True. That is what happened with this girl. But the OP asked in general. The last girl was just an example. With her it was also an afternoon date & he didn't try to kiss her even though he had the opportunity. That indicates to me he may have a confidence problem.

Posted
You don't have to be a jerk. You just have to stop being a doormat.

 

Do you make decisions on dates or do you say "whatever you want" no matter the topic, where to eat, what movie to see etc. If you aren't the one controlling the shots, start.

 

What's your posture like? Are you standing up straight, chest puffed out, looking her in the eye like you have the world on a string? Nobody wants to date the guy who is slumped over, staring at his shoes.

 

Be confident in yourself. Project an air that she's lucky to be with you. You shouldn't be an arrogant jerk about it but remember you are the prize here; it's not about you sniveling after her being thrilled some girl agreed to go out with you. She's a prize too but you don't need to grovel, is my point.

 

Never thought I would ever say this but d0nnivain is right. Too many men don't act like men. They act like girls. Nothing wrong with being a girl but if she wanted a girl, she would date a lesbian.

 

Start acting like an in charge man and less like a wuss doormat.

Posted

“Nice Guy” and “A*****e” are opinions, interpretations, conclusions. So they tend to say more about the person using the word than about the actual behaviors in question.

 

OP, if you were a “Nice Guy,” that’s your interpretation but how could people determine if you were unless you remembered and then detailed what you said and did?
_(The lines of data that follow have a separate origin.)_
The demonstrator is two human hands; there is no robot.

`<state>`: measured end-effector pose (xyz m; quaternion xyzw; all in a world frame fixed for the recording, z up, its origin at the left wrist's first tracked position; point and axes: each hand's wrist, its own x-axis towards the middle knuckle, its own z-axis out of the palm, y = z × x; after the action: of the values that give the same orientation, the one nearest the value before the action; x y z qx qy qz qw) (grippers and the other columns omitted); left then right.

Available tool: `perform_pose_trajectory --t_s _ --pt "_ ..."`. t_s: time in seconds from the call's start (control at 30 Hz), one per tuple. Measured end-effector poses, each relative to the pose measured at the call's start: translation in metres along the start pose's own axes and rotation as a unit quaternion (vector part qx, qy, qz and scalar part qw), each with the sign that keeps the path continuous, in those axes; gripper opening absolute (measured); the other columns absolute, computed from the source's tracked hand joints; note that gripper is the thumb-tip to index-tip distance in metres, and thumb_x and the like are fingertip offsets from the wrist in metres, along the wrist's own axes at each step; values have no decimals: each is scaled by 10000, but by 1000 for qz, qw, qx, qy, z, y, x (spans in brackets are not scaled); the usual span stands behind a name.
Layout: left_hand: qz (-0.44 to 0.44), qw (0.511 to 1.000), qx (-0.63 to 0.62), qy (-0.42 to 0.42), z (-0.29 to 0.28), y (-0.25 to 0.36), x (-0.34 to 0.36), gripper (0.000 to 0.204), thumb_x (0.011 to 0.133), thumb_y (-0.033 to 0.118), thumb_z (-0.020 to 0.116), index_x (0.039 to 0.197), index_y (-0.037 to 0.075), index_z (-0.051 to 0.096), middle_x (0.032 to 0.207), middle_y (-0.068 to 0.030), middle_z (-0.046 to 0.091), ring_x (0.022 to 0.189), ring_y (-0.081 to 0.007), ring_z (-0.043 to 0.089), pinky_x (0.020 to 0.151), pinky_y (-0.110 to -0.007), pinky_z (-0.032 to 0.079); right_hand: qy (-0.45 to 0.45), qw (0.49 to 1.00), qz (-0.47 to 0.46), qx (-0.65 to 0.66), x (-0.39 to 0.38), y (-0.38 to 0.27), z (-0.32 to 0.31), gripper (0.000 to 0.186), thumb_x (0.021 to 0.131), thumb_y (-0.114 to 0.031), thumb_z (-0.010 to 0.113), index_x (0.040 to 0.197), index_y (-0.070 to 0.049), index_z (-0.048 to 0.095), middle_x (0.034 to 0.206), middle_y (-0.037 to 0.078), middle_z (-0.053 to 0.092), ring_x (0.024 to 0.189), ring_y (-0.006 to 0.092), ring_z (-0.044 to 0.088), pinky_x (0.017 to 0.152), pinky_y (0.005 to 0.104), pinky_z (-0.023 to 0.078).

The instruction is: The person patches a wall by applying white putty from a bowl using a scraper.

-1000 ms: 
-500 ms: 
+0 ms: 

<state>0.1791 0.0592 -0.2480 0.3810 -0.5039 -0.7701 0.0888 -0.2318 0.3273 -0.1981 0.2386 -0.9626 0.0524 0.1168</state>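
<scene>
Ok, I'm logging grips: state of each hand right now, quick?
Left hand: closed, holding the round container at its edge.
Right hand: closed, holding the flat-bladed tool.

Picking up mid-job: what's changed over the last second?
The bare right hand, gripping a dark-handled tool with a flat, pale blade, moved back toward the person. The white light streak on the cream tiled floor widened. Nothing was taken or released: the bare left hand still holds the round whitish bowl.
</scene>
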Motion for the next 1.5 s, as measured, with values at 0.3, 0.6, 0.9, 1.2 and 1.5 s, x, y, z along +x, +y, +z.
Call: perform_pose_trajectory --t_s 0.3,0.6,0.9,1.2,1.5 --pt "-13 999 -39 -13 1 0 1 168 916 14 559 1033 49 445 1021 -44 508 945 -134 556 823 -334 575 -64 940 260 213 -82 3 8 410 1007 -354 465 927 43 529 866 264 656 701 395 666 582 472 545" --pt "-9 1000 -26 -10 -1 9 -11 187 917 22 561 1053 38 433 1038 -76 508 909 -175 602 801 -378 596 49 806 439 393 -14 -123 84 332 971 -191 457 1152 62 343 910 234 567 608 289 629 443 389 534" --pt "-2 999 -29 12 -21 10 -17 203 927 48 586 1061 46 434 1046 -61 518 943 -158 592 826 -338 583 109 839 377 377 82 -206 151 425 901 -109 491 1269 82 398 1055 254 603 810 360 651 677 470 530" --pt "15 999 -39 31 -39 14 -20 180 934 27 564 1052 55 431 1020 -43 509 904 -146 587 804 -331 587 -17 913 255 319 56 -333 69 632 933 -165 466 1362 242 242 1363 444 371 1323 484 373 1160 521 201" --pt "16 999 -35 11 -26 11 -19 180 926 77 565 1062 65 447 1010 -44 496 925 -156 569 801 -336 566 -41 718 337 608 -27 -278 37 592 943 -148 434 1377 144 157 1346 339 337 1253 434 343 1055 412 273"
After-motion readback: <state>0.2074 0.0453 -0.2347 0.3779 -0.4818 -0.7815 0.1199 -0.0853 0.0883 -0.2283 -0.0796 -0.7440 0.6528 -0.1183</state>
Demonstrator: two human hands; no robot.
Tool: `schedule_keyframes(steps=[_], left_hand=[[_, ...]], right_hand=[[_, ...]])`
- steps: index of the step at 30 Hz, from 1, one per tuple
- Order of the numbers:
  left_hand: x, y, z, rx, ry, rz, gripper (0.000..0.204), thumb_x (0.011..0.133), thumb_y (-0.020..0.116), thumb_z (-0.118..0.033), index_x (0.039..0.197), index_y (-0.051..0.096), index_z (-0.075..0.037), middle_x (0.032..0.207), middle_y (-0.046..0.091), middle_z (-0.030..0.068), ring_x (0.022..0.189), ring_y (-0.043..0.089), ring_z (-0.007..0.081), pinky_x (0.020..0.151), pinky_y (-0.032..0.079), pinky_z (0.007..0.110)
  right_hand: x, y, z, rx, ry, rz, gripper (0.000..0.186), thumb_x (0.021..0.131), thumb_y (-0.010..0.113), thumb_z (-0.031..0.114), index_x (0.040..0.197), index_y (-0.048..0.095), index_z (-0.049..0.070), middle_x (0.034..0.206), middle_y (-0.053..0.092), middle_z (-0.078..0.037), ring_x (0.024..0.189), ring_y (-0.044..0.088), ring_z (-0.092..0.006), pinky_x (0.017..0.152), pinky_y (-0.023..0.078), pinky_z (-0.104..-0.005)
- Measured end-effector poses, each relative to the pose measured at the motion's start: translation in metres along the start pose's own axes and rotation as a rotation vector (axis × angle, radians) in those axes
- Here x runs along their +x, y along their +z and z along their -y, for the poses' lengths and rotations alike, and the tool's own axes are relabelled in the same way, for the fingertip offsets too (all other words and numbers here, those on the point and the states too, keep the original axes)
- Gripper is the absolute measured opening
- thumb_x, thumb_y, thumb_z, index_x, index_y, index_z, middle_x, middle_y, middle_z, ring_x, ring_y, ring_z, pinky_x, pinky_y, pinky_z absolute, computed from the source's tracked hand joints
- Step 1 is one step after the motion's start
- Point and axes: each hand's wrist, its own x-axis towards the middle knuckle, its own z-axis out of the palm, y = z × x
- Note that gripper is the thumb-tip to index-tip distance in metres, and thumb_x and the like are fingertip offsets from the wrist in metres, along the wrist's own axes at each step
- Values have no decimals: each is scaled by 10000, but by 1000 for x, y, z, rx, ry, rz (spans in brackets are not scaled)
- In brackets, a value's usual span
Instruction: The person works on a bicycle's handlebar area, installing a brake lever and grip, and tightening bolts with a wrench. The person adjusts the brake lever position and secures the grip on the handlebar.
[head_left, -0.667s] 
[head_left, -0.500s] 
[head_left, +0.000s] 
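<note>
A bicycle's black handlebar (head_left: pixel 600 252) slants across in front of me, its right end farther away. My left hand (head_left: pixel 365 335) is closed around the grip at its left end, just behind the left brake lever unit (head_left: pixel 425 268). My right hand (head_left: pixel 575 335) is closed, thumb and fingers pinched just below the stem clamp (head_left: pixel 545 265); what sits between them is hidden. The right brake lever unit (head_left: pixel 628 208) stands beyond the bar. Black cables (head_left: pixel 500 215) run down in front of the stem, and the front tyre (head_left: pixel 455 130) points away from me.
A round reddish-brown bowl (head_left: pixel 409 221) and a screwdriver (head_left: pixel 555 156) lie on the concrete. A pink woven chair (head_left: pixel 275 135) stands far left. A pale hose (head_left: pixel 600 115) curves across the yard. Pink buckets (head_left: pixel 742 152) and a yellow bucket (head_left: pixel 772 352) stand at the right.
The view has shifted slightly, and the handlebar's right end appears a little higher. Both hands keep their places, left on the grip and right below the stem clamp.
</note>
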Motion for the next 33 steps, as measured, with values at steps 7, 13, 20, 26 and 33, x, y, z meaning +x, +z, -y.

I notice you skipped over that question when it was asked.

 

It looks as though you just want to get laid, since you’re saying that your jerk friends get laid a lot, as though that is the measure of success. So be a jerk. Get laid.

 

When you want a lifetime relationship, which you might never want because some people don't, then jerkiness is going to make some women reject you. Or maybe you’ll catch a woman who is turned on by jerkiness and marries you. So you’ll marry someone who likes jerkiness. Yay?

Posted

Nice guy and gentleman both end in masculine phrasing. But the problem is some guys are too much on the nice and gentle end of the spectrum and genuinely have no clue how to embrace their masculine energy. Then to make matters worse, they write masculine behavior off as being an "a-hole".

 

It would be interesting to take ten self proclaimed nice guys and ten women. You have both groups define what the phrase means to them. I'm guessing you'd get a completely different interpretation. There in lies the problem. Men and women think differently. Also, women in general are raised to be polite and never want to "hurt a guy's feelings". So it doesn't help when they reject with compliments. All it does is encourage the guy to keep acting the same way..LOL I think if more women that met the "really nice guy but" type would be honest and educate them on what they did wrong, they may actually change their behavior.